YOUR OBJECTIVE:
The entries below contain a line with "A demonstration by" and a line with "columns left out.". Retype exactly everything from the first down to the second, both included, and nothing else.

INFORMATION PROVIDED:
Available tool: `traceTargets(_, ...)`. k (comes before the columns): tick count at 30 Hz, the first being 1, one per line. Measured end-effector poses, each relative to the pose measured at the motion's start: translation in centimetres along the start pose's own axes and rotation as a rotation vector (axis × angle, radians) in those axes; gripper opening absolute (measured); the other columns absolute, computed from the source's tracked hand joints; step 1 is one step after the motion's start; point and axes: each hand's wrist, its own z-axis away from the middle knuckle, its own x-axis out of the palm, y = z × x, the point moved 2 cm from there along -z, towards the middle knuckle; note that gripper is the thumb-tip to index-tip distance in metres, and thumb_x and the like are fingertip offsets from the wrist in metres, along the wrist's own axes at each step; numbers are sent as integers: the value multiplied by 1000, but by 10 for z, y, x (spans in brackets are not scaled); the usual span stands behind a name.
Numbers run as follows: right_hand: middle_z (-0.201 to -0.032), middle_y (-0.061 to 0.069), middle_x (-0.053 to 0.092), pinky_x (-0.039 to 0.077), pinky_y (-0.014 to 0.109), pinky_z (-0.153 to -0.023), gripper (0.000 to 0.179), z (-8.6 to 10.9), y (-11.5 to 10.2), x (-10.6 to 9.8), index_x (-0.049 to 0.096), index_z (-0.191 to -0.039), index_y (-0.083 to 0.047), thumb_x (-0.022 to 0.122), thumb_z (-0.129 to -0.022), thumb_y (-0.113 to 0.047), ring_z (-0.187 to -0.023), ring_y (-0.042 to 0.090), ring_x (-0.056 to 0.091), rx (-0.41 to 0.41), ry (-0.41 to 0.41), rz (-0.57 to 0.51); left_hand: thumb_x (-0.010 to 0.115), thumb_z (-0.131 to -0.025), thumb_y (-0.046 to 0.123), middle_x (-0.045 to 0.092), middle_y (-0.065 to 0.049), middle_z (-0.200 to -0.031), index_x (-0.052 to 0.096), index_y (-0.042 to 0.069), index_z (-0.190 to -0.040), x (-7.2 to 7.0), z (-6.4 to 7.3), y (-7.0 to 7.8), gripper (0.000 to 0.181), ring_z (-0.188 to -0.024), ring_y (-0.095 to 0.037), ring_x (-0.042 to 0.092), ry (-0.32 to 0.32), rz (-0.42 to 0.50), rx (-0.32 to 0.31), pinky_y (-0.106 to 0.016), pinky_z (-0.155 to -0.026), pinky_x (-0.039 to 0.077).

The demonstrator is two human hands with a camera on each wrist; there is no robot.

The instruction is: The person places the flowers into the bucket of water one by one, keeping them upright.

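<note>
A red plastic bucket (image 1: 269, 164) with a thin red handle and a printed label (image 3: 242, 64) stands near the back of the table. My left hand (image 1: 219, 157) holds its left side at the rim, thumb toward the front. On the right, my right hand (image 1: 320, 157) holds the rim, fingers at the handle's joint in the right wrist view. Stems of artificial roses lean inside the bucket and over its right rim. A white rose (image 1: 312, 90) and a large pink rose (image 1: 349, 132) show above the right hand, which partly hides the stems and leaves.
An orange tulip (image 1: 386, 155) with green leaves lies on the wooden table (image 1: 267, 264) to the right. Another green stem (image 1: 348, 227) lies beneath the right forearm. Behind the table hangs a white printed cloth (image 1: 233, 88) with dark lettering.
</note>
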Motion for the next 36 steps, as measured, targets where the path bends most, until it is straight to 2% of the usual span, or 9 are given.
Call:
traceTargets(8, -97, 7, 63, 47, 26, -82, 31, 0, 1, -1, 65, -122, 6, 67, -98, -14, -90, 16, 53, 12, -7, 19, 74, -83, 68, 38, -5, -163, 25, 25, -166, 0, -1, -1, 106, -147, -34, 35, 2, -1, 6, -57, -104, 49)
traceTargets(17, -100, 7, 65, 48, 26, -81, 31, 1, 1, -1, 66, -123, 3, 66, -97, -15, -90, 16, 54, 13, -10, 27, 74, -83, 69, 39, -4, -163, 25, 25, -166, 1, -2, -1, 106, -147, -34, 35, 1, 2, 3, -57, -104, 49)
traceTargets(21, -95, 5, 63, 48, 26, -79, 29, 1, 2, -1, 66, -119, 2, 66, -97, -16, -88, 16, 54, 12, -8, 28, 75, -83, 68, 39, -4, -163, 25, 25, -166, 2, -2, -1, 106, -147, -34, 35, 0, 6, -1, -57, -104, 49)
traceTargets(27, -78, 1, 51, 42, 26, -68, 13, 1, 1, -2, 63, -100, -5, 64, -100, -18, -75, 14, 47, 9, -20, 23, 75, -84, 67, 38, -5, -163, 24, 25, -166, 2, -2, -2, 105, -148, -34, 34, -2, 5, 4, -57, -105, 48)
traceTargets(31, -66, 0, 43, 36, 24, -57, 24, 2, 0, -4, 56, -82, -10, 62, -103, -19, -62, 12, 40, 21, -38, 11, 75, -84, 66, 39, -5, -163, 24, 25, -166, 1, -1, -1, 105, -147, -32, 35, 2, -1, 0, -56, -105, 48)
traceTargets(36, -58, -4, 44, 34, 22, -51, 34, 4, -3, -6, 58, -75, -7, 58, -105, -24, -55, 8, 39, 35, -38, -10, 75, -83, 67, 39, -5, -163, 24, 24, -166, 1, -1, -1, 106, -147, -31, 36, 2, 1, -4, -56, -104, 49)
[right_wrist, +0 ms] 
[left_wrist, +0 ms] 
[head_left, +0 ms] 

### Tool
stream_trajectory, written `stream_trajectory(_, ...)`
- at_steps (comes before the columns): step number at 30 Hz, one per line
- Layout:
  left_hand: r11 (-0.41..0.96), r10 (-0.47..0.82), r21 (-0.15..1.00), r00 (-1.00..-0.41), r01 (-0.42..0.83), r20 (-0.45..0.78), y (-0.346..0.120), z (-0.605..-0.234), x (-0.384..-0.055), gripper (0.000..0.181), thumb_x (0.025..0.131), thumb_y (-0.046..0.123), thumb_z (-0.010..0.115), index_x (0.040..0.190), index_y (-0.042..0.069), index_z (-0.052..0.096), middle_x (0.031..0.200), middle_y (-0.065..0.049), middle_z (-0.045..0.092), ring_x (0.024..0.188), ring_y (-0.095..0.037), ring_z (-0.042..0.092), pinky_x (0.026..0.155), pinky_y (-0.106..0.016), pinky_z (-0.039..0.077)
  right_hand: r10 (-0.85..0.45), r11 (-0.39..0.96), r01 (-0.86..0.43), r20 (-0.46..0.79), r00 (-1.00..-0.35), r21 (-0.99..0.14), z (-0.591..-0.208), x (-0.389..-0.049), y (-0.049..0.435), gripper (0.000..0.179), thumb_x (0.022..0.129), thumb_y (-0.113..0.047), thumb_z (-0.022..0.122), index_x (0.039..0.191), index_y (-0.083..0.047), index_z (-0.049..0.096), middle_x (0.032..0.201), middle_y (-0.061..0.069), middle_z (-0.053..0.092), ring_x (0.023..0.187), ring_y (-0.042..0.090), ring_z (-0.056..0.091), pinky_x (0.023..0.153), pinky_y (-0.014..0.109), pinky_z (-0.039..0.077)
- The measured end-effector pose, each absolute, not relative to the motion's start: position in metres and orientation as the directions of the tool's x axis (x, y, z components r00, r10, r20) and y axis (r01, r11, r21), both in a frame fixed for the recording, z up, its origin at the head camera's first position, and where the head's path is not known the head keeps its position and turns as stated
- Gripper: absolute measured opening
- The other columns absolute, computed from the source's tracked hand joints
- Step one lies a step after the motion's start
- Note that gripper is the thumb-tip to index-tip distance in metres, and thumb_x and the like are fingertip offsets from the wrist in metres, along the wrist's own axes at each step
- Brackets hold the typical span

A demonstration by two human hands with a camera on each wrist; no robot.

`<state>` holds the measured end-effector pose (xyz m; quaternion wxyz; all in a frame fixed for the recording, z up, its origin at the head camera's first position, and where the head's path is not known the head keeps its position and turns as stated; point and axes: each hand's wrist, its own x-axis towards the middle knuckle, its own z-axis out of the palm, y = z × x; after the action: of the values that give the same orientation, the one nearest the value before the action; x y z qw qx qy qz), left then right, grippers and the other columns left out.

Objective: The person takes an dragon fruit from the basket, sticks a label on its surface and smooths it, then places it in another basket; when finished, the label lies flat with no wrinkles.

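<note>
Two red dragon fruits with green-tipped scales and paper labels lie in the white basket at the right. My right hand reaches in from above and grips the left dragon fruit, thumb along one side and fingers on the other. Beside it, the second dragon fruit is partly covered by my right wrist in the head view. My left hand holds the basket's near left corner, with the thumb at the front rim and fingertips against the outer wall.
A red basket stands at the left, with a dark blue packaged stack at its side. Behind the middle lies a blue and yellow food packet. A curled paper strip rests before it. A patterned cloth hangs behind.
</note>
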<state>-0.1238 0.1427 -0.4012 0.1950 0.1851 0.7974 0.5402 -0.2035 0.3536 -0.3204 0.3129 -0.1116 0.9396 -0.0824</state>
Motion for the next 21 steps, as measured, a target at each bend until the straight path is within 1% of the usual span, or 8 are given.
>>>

OUTPUT:
A demonstration by two human hands with a camera on each wrist; no robot.

`<state>` holds the measured end-effector pose (xyz m; quaternion wxyz; all in a frame fixed for the recording, z up, its origin at the head camera's first position, and where the head's path is not known the head keeps its position and turns as stated; point and axes: each hand's wrist, its own x-axis towards the middle knuckle, its own z-axis out of the palm, y = z × x; after the action: of the values that give the same orientation, the one nearest the value before the action; x y z qw qx qy qz), left then right, grippers and the other columns left out.

No more work is needed on this answer.